Read The Circus in Me Page 22


  We went to our days back at the university. Finals coming up and the semester coming to a close we were seeing each other seemed only in blue moons. The confrontations he experienced at the circus dinner were quite out of my comfort zone to handle. It seemed not to bother him, but I gladly gave him his space when he asked for it.

  “I’ve been going to weekly meeting with the Branch President. Talking over the battles and betrayals of my youth.” Announcement to me as I made my way to his chair. My thoughts about the Branch President made it hard not to fight with fury on my tongue. In agreement I chose to listen.

  “What for? Aunt Macee trick you into this or something?” Forehead scrunched in curiosity.

  “No, Trae. Even if she hinted at it a few times I went by my choice alone. This is for me. I need to confront everything good and bad in order to move forward. For the longest of times I found myself repeating the mistakes I already knew were wrong. I went in circles around my head, confusing my mood and what it REALLY wanted.” I am glad he’s been touched with the power of epiphany.

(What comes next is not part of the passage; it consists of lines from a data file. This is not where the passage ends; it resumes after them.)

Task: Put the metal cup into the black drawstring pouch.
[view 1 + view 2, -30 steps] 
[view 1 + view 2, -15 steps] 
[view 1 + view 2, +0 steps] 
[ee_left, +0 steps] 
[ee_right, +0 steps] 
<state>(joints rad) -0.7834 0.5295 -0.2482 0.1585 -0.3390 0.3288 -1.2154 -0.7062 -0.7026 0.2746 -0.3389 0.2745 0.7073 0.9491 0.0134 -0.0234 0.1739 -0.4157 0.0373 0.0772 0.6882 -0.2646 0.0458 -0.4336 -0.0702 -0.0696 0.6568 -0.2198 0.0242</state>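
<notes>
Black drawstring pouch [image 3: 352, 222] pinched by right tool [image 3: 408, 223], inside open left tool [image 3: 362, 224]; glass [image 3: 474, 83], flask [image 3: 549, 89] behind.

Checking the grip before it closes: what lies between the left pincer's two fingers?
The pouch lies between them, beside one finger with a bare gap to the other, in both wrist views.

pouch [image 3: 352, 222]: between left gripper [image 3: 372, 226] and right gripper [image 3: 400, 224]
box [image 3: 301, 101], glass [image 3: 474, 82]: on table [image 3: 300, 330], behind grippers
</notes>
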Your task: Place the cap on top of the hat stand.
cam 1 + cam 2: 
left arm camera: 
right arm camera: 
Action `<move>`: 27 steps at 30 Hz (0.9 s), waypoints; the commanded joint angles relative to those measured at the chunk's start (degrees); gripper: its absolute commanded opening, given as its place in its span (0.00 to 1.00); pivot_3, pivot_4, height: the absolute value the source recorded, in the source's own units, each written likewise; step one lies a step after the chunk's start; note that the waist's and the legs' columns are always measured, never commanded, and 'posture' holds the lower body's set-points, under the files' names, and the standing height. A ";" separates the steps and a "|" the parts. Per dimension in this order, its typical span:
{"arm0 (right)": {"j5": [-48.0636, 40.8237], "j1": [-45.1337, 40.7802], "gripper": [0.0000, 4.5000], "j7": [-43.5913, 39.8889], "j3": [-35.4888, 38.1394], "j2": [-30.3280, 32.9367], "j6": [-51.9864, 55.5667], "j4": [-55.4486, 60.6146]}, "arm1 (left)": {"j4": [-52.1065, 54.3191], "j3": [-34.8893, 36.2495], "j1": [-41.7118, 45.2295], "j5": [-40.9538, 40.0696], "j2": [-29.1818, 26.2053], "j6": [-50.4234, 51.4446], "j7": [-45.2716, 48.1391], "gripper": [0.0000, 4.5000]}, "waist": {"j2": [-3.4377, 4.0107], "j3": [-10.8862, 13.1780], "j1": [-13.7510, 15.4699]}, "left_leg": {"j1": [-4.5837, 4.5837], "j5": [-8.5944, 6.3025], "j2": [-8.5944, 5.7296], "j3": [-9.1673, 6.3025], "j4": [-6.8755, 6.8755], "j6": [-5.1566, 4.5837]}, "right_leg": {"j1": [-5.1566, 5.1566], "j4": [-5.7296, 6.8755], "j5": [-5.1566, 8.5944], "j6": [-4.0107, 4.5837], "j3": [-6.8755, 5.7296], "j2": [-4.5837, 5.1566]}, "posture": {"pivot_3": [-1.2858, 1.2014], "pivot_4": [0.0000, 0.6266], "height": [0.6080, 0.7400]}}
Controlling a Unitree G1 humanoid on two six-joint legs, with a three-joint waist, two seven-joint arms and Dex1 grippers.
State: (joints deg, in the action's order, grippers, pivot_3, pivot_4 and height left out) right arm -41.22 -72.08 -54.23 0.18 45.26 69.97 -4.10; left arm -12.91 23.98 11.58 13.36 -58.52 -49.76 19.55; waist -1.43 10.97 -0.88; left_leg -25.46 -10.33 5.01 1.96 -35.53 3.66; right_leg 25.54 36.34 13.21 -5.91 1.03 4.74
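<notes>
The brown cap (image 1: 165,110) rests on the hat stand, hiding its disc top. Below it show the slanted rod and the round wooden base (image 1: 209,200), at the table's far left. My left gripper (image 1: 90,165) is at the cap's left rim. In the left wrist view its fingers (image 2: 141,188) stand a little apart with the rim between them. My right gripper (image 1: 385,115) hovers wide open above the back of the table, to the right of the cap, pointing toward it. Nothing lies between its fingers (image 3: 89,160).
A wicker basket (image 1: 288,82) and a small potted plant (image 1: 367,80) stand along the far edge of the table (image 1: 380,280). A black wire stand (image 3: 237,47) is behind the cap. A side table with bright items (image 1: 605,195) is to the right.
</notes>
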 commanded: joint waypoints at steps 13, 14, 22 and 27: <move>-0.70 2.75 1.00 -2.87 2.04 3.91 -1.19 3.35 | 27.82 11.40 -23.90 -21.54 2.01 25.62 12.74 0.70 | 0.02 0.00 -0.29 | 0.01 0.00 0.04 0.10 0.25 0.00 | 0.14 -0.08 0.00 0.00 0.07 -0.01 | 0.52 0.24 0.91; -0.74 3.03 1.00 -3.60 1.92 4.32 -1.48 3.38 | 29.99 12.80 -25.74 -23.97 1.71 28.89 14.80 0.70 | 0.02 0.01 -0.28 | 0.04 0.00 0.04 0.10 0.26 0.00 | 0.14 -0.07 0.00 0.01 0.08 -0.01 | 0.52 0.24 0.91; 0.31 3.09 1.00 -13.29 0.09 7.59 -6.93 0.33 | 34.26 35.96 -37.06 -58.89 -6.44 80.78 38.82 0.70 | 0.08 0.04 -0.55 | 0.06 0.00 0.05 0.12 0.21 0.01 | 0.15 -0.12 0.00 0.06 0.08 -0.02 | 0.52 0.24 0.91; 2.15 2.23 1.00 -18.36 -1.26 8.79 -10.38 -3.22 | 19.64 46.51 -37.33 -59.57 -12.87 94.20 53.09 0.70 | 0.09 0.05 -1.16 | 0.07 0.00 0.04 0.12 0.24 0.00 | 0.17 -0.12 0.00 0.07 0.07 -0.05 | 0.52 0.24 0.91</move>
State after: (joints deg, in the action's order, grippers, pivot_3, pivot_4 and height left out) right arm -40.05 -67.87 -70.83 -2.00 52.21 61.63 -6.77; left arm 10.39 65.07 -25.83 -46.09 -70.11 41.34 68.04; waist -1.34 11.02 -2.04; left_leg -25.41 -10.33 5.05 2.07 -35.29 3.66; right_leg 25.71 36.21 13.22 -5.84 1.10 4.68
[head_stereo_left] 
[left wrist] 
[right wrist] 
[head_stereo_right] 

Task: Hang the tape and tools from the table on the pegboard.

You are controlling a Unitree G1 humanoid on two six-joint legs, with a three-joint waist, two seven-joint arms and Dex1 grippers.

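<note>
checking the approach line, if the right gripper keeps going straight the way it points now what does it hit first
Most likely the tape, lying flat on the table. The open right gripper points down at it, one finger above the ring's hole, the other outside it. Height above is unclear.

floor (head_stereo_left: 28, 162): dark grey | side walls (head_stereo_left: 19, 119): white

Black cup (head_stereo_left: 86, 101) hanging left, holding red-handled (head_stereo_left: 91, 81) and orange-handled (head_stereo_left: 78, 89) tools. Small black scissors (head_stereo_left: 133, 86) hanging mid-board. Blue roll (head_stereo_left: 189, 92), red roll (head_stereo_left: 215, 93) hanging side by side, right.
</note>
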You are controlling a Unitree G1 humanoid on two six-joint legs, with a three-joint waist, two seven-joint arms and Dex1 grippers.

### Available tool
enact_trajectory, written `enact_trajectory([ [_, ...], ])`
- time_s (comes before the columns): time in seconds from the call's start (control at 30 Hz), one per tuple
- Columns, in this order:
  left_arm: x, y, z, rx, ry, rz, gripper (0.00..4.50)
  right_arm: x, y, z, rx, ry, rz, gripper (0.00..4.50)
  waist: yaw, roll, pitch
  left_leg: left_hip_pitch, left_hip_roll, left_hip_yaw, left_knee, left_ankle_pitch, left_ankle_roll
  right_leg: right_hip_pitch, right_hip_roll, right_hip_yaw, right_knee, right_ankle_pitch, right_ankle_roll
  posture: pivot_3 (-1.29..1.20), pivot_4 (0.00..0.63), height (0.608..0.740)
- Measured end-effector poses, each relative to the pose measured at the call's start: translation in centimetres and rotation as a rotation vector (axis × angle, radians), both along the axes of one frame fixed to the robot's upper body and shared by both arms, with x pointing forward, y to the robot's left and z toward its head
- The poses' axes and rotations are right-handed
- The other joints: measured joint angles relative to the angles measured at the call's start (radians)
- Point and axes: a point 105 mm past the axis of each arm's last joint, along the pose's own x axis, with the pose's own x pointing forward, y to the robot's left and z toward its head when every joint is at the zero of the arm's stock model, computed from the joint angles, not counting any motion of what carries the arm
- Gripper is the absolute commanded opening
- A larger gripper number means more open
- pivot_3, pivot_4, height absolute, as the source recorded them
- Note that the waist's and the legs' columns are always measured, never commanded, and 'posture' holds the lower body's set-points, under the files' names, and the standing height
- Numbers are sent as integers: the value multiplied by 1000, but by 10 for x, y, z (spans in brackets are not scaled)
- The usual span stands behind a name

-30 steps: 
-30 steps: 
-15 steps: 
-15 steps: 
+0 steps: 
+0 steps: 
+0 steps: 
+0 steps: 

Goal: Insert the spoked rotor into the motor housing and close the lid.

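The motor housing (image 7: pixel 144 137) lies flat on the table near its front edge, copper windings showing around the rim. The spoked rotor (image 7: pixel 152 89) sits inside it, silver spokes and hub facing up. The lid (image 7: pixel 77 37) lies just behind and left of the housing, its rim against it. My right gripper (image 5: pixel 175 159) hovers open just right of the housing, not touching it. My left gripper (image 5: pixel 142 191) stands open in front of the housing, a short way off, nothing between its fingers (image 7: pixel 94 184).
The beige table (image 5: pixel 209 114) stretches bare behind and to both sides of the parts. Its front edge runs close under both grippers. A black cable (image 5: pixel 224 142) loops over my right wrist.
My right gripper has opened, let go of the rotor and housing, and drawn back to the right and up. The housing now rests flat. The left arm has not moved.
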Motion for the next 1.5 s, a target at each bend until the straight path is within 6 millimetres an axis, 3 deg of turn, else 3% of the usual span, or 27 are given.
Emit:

  “Sounds very moving and inspirational Briggs. I am happy you are working out those tough knots in that big lug of yours!” Teasing with playful punches.

  “I’m doing this because I would like to be the type of person your family would respect. One day visiting on premeditated visits.” Trying hard to keep my form unreadable. So proud of the man who stood before me, strong in his maturity.

  “Maybe if you come over here and show me how to do that French kissy thing. We can talk about intentions for the future.” Pulling my knees to my chest in a defense, awaiting the likeable boyfriend I’d altercate my former name for.

  Briggs saw the desire in my spirit and showed me tricks of his former trade. Snuggling in perfect harmony I fell asleep in a comfortable peace. His head jostled in-between my shoulder bone and the frame of the bed.

  Serenity placated all over us, every inch of our bodies covered in ultimate desire of upcoming events in our future.

  Dreams of wonders, cascaded by wishing wells. Blissful, the air swallowed us whole. Tingling sensations in our toes, rising up laughter in our guts. Promises of the future with a ring on top of his hand. I nodded gently, placing the smooth band over top of my tiny knuckle.

  Scene changes and in a quick hurry I try to hide the evidence of our matrimony. I spin around to see my father’s footsteps stomp toward us, fury in his movements. Grip ahold my white gown and wrist. Struggle to break his control, Briggs steps in to protect his beloved.

  My father too strong for the both of us. His command firmer and taut. The hand he clutched popped out of place. The sparkles of the white gold ring lost to the sea. Levi plummets my head under the spring water. His duty to drown the defiant daughter was adjacent to succession.

  Briggs wailing a blow to the right side of my father’s cranium. Sending him down the cliffs and away from present time.

  Above water Briggs, grinned wildly proud of the accomplishment performed. Throwing works of water up from my lungs. Occurrence to me I could have one life. But may I have both intertwining into one.

  Now I saw it, the truth of the circumstance would fail the fabrication on the indicator machine.

  Awoken from the quivers of shoulders. I want to flee far from here with him by my side. Close my eyes to eternity, just envisioning right now this moment with him. Wrapped into a haven I searched long for.

  In the midst of our commotion of love I sought out if he undoubtedly would accept the framework of my life story. He wanted more from me than I could give. Would it ever get easier choosing one over the other? In the reality of my choices, I made my choice a number of months ago. Fastened next to Briggs as he slung his arm around my torso.

  We had tests to take and papers to write, but that could wait.

  Thoughts of us floating around our breathing mouths. I scrambled to look at his warm structure. His shirt dangling over the bed post. It seemed simple and somehow we accepted the simplicity as a sign to run free. Good timing always on our side. Briggs and I choose for ourselves where this goes.